In the illustrated hybrid bit 11 of FIG. 3E, for the purposes of illustrating different embodiments of the present invention, one rolling cutter 29 “leads” its trailing fixed-blade cutter 23 as a pair of cutters. As illustrated in FIG. 3F as another embodiment of the present invention, one fixed-blade cutter 25 “leads” its trailing rolling cutter 33 as a pair of cutters. By “leads” it is meant that the cutting elements on the adjacent, trailing structure (whether fixed-blade cutter or rolling cutter) are arranged to fall in the same swath or kerf or groove as that made by the cutting elements on the leading structure (whether a fixed-blade cutter or rolling cutter), as indicated by phantom lines in FIG. 3E or FIG. 3F. Thus, the cutting elements 41 on fixed-blade cutter 23 fall in the same swath or kerf or groove (see FIG. 3A, FIG. 3B) as the cutting elements 35 on rolling cutter 29. Similarly, the cutting elements 37 on rolling cutter 33 fall in the same swath or kerf or groove (see FIG. 3A, FIG. 3C) as cutting elements 45 on fixed-blade cutter 25. When a rolling cutter leads a trailing fixed-blade cutter, cutting aggressiveness or aggressiveness of the hybrid bit 11 is decreased. Conversely, when a fixed-blade cutter leads a trailing rolling cutter, cutting aggressiveness or aggressiveness of the hybrid bit 11 is increased. Such is illustrated in FIG. 1 in the broken lines labeled HCLB and HBLC therein.

Also, in the embodiment of FIG. 3, rolling cutter 31 has its cutting elements 39 arranged to lead the cutting elements 43 on the opposing (if not directly opposite, i.e., 180 degrees) fixed-blade cutter 27. Thus, being angularly spaced-apart approximately 180 degrees on the hybrid bit 11, fixed-blade cutter 27 and rolling cutter 31 bear load approximately equally on the hybrid bit 11. In most cases, where there are an equal number of fixed-blade cutters and rolling cutters, each fixed-blade cutter should be “paired” with a rolling cutter such that the cutting elements on the paired fixed-blade cutter and rolling cutter fall in the same swath or kerf or groove when drilling a formation. All rolling cutters can lead all fixed-blade cutters, making a less aggressive bit (see solid line HCLB in FIG. 1); or all fixed-blade cutters can lead all rolling cutters, making a more aggressive bit (see broken line HBLC in FIG. 1), or all the cutting elements of a rolling cutter can fall in the same swath or kerf or groove as the cutting elements on an opposing fixed blade (see broken line HCOB in FIG. 1), or any combination thereof on a hybrid bit of the present invention.
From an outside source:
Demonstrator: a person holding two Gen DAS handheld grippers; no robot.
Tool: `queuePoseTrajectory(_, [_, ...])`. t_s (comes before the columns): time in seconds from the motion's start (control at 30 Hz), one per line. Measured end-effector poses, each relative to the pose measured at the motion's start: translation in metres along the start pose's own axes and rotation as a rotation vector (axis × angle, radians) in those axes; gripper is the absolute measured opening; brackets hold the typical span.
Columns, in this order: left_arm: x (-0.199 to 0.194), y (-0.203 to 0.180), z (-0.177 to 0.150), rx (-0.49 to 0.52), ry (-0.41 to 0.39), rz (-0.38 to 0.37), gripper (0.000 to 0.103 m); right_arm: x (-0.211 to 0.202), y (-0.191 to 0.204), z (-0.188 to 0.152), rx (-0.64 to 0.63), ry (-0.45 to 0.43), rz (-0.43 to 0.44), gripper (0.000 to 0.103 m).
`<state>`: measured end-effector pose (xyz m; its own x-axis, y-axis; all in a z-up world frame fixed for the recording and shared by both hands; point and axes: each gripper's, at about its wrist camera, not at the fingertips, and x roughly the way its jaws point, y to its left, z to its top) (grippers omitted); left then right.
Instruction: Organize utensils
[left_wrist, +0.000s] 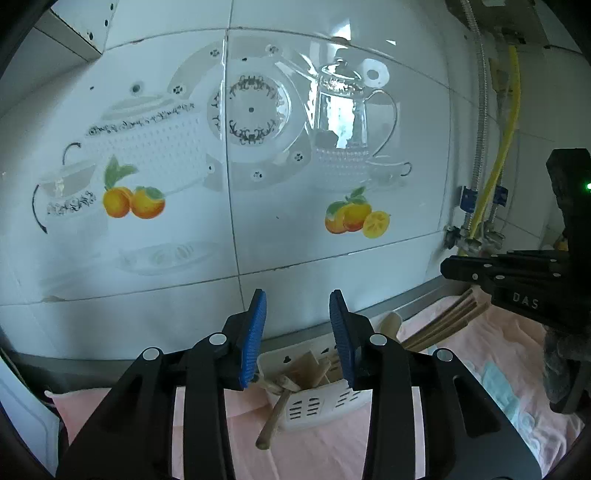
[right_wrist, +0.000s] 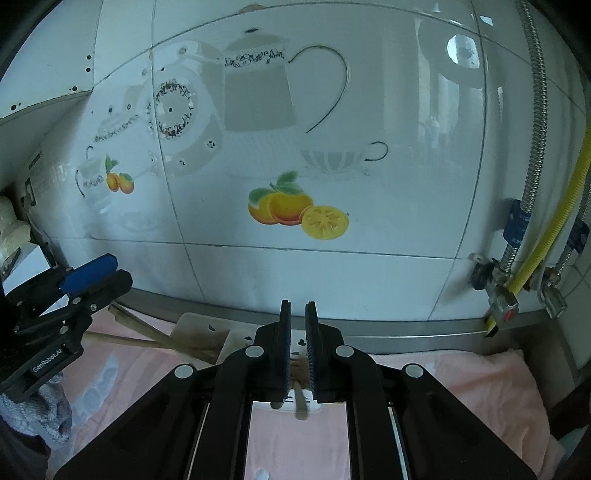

FIG. 4 illustrates an embodiment of the earth-boring hybrid bit 111 according to the present invention that is similar to the embodiments of FIG. 3 in all respects, except that cutting elements 135, 137, 139 on each of the rolling cutters 129, 133, 131, respectively, are arranged to cut in the same swath or kerf or groove as the cutting elements 145, 141, 143 on the opposite or opposing fixed-blade cutters 125, 123, 127, respectively. Thus, the cutting elements 135 on rolling cutter 129 fall in the same swath or kerf or groove as the cutting elements 145 on the opposing fixed-blade cutter 125. The same is true for the cutting elements 139 on rolling cutter 131 and the cutting elements 143 on the opposing fixed-blade cutter 127; and the cutting elements 137 on rolling cutter 133 and the cutting elements 141 on opposing fixed-blade cutter 123. This can be called a “cutter-opposite” arrangement of cutting elements. In such an arrangement, rather than the cutting elements on a fixed-blade cutter or rolling cutter “leading” the cutting elements on a trailing rolling cutter or fixed-blade cutter, the cutting elements on a fixed-blade cutter or rolling cutter “oppose” those on the opposing or opposite rolling cutter or fixed-blade cutter.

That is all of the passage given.